To Daniel Clark
Department of State, July 20th. 1803.
I have the pleasure to inform you that the Treaty & Conventions, entered into on the 30th. of April by our Ministers Extraordinary, at Paris with the French Government, were received here on Thursday evening last. For an outline of the Agreement I refer you to the enclosed Newspaper;1 to which is added a copy of Articles II III IV V & VI.2 To these the President wishes you to give all the attention, which may be due to the interests & the eventual rights of the United States.

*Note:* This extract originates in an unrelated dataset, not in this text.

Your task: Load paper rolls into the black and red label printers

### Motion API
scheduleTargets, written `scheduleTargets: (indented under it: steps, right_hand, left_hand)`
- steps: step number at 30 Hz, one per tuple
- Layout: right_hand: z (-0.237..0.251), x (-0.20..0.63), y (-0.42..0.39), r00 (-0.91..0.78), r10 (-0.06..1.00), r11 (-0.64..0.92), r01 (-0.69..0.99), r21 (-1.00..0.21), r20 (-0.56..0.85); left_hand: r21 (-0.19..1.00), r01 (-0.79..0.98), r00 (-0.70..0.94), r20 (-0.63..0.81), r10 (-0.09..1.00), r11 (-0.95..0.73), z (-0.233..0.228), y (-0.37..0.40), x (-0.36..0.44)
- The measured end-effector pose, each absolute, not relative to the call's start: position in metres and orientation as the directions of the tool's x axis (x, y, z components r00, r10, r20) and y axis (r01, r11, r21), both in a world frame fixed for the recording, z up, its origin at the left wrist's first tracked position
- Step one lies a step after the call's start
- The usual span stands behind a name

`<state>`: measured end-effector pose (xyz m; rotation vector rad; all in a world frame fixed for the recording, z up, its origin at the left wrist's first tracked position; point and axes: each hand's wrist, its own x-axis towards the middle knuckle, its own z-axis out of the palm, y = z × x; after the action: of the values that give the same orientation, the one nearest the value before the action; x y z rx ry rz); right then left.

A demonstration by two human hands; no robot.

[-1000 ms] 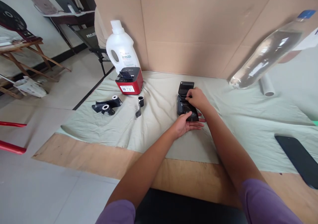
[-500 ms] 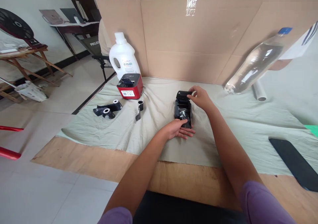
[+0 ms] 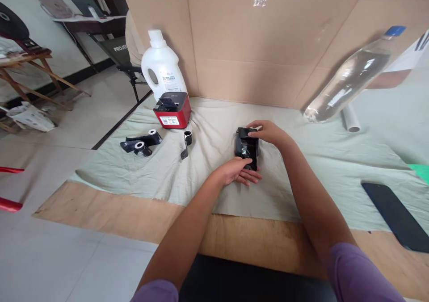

The property and papers specified in the II Article will particularly call for your attention. It is presumed that the authorities in possession will withhold no proper concurrence, and your prudence will of course cultivate their good dispositions. With respect to the III Art. you may give the most ample assurances that all the rights of the Inhabitants, provided for, will be faithfully maintained; and in general that their situation will experience every proper mark not only of justice but of affection & patronage. The provision contained in this Article was particularly enjoined in the instructions to our Ministers, and there is every reason to believe that it formed a perfect coincidence in the wishes and purposes of the French Government.
Article VI will suggest to you the proper enquiries into the relations subsisting between Spain and the Indian Tribes, and any meliorations thereof, which the mutual consent of the United States and these Tribes may introduce. As far as there may be opportunities, it will be equally proper to prepare the Indians for the change which is to take place. I am &c.